Exercise instructions: Nothing in the records should be left out; transcribe them exactly.

Extracted data:

•••

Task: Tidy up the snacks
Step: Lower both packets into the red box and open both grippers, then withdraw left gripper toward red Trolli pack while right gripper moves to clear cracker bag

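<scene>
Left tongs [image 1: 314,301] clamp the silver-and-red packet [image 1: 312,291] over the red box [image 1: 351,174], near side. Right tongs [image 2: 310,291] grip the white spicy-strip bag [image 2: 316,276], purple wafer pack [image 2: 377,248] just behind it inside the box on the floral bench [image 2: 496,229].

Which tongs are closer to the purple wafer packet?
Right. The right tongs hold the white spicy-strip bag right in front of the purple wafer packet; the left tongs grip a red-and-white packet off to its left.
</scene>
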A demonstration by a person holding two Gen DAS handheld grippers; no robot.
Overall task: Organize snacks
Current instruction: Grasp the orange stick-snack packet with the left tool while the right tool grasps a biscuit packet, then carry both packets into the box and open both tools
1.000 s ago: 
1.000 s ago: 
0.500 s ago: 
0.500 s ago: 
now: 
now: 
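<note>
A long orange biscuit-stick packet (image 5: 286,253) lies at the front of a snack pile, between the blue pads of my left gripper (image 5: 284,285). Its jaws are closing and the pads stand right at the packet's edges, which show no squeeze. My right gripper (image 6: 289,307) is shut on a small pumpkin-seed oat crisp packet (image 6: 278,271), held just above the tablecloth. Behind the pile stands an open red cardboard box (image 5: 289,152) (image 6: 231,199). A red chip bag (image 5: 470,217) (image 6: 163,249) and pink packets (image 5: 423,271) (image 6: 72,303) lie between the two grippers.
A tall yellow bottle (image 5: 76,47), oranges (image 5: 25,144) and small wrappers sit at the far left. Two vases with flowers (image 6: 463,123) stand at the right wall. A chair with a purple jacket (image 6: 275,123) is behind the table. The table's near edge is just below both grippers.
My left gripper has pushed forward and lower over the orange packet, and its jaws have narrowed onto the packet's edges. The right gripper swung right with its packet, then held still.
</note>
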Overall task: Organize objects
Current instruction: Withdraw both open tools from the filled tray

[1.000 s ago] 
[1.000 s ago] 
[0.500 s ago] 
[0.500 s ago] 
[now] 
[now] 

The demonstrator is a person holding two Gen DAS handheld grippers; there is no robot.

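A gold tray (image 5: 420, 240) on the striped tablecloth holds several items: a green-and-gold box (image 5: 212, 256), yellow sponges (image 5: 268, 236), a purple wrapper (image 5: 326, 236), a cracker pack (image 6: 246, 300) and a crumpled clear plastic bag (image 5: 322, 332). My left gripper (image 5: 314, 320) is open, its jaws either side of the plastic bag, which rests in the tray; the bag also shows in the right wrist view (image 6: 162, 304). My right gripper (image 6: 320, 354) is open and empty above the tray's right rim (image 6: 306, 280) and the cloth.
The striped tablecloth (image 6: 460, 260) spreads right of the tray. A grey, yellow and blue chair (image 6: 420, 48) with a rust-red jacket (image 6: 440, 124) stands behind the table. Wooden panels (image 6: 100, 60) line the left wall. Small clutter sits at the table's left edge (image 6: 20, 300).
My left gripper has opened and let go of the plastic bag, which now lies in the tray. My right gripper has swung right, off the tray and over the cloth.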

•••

Completed task:
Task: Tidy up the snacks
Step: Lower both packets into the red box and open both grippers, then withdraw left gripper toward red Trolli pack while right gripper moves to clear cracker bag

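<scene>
Left tongs [image 1: 314,301] clamp the silver-and-red packet [image 1: 312,291] over the red box [image 1: 351,174], near side. Right tongs [image 2: 310,291] grip the white spicy-strip bag [image 2: 316,276], purple wafer pack [image 2: 377,248] just behind it inside the box on the floral bench [image 2: 496,229].

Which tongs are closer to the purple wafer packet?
Right. The right tongs hold the white spicy-strip bag right in front of the purple wafer packet; the left tongs grip a red-and-white packet off to its left.
</scene>
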A demonstration by a person holding two Gen DAS handheld grippers; no robot.
Overall task: Organize snacks
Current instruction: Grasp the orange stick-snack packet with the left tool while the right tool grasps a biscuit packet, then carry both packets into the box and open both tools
1.000 s ago: 
1.000 s ago: 
0.500 s ago: 
0.500 s ago: 
now: 
now: 
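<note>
A long orange biscuit-stick packet (image 5: 286,253) lies at the front of a snack pile, between the blue pads of my left gripper (image 5: 284,285). Its jaws are closing and the pads stand right at the packet's edges, which show no squeeze. My right gripper (image 6: 289,307) is shut on a small pumpkin-seed oat crisp packet (image 6: 278,271), held just above the tablecloth. Behind the pile stands an open red cardboard box (image 5: 289,152) (image 6: 231,199). A red chip bag (image 5: 470,217) (image 6: 163,249) and pink packets (image 5: 423,271) (image 6: 72,303) lie between the two grippers.
A tall yellow bottle (image 5: 76,47), oranges (image 5: 25,144) and small wrappers sit at the far left. Two vases with flowers (image 6: 463,123) stand at the right wall. A chair with a purple jacket (image 6: 275,123) is behind the table. The table's near edge is just below both grippers.
My left gripper has pushed forward and lower over the orange packet, and its jaws have narrowed onto the packet's edges. The right gripper swung right with its packet, then held still.
</note>
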Overall task: Organize objects
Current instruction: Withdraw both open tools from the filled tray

[1.000 s ago] 
[1.000 s ago] 
[0.500 s ago] 
[0.500 s ago] 
[now] 
[now] 

The demonstrator is a person holding two Gen DAS handheld grippers; there is no robot.

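A gold tray (image 5: 420, 240) on the striped tablecloth holds several items: a green-and-gold box (image 5: 212, 256), yellow sponges (image 5: 268, 236), a purple wrapper (image 5: 326, 236), a cracker pack (image 6: 246, 300) and a crumpled clear plastic bag (image 5: 322, 332). My left gripper (image 5: 314, 320) is open, its jaws either side of the plastic bag, which rests in the tray; the bag also shows in the right wrist view (image 6: 162, 304). My right gripper (image 6: 320, 354) is open and empty above the tray's right rim (image 6: 306, 280) and the cloth.
The striped tablecloth (image 6: 460, 260) spreads right of the tray. A grey, yellow and blue chair (image 6: 420, 48) with a rust-red jacket (image 6: 440, 124) stands behind the table. Wooden panels (image 6: 100, 60) line the left wall. Small clutter sits at the table's left edge (image 6: 20, 300).
My left gripper has opened and let go of the plastic bag, which now lies in the tray. My right gripper has swung right, off the tray and over the cloth.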

No more work is needed on this exercise.